Publishing a short twelve-week study covering three of the more complicated and under-read Old Testament books is a daunting task that Bucey undertakes admirably. Each lesson is full of biblical truth, theological insight, and a Christ-centeredness that will benefit any reader who takes the time to attentively read each passage, answer the attendant questions, and reflect on the material in the study. Each lesson includes introductory comments presenting the place of the passage in the context of redemptive history and in the book, a “big picture” of the message, and a series of questions designed to guide the reader through the important features of the text. The lessons then proceed with prose sections entitled “gospel glimpses,” which focus on important theological features that drive one to consider the gospel of Christ crucified and raised, “whole-bible connections,” which tie the passage in with the rest of the Bible and God’s plan of redemption, and “theological soundings” that dig into the most salient theological issues presented in the passage. Each lesson then concludes with a section of guided questions for personal reflection and a call to prayer. The book contains four lessons on Lamentations, three on Habakkuk, and three on Zephaniah with introductory and concluding lessons. Although the format of a Bible study resists the presentation of a proper thesis, Bucey does offer a “big picture” analysis of these three books where the main focus is that they “wrestle with the reality of sin and its consequences” in a context where the people of God “broke his covenant” and “God’s justice must be satisfied” (87). It is this “big picture” that drives one to Christ as the Son of God who has borne the wrath of his Father that he might give his church “strength for today and bright hope for tomorrow” (87–88; citing “Great Is Thy Faithfulness”).

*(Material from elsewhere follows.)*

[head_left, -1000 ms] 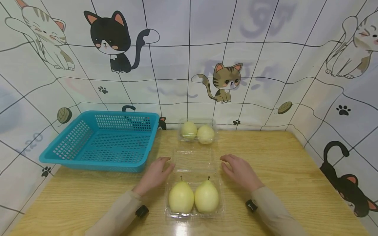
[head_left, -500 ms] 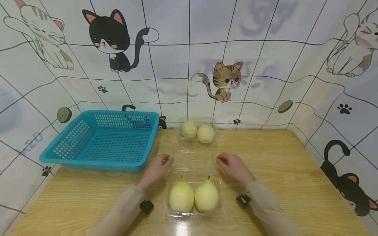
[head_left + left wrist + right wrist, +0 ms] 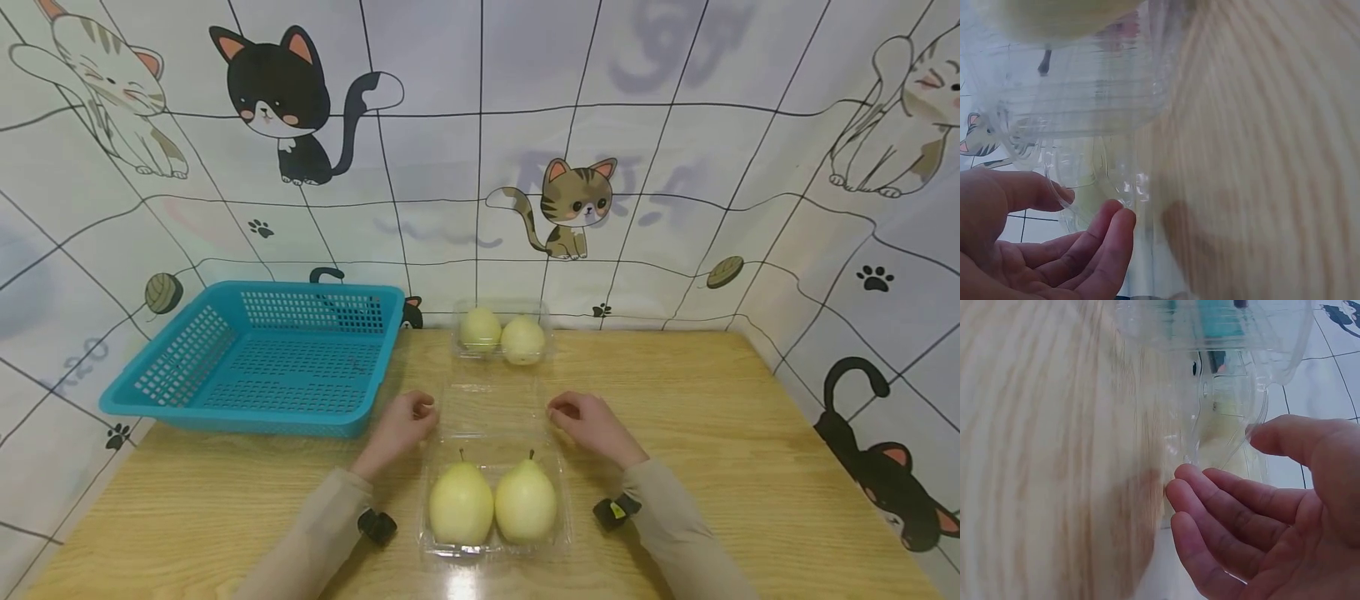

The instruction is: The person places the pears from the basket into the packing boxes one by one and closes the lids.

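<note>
A clear plastic clamshell box [image 3: 492, 551] lies unfolded on the table, two yellow-green pears [image 3: 461, 504] with dark stems side by side in its near half. The clear lid [image 3: 491, 410] is laid back on the far side. My left hand [image 3: 401, 427] holds the lid's left edge, thumb tip [image 3: 1067, 195] on the rim and curled fingertips at its underside. At the right edge my right hand [image 3: 594, 425] holds the lid likewise, its thumb tip [image 3: 1254, 434] on the rim and fingers bent beneath.
Just behind the lid stands a second clear box [image 3: 456, 343] with two pears [image 3: 522, 340] in it. A blue perforated basket [image 3: 247, 423] sits at the back left of the wooden table [image 3: 675, 400]. Behind everything hangs a cat-patterned cloth [image 3: 450, 167].
Both hands have come inward to the lid's side edges and the fingers have closed in there. The lid has shifted very slightly; the pears and basket stay in place.
</note>
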### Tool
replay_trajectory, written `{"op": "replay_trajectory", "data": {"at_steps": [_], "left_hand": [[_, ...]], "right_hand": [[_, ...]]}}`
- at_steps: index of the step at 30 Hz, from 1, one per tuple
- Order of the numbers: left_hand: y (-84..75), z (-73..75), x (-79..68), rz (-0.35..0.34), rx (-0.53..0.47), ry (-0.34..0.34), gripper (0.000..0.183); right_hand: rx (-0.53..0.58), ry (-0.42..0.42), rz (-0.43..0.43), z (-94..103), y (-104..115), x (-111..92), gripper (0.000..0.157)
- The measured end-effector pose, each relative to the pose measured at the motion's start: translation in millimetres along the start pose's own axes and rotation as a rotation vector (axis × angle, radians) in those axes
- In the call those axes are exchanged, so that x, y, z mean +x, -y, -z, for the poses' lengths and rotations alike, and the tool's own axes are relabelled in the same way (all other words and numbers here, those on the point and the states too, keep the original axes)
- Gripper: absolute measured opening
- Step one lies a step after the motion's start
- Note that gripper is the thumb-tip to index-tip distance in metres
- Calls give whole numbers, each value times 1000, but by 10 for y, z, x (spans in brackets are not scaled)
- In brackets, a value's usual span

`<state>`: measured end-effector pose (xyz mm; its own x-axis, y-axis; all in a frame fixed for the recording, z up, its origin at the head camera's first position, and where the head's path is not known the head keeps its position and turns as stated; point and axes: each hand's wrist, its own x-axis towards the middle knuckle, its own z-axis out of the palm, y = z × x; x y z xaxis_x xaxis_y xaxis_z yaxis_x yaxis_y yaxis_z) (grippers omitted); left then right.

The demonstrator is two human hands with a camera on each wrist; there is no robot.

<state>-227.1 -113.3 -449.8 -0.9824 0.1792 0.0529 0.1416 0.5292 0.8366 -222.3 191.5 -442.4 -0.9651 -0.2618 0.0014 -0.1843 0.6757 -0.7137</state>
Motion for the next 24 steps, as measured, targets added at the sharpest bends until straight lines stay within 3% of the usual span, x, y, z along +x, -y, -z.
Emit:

In my estimation, the study fulfills its goal to faithfully present the gospel in these Old Testament books. It will be a great benefit to any church or individual who seeks to study these difficult books and wrestle through their tough themes, such as the righteous suffering at the hands of the wicked (Habakkuk), the reality of God’s just judgment against sin (Zephaniah), or having hope in the midst of great distress (Lamentations). While a reader who desires to dig deeper into these books would have been aided by the author providing a helpful bibliography for further reading beyond the ESV Study Bible, this study successfully guides readers in wrestling with these books as Christians who find their hope in Christ and his promises of an eternal kingdom where the church will rejoice in the Lord always (Zeph. 3:14).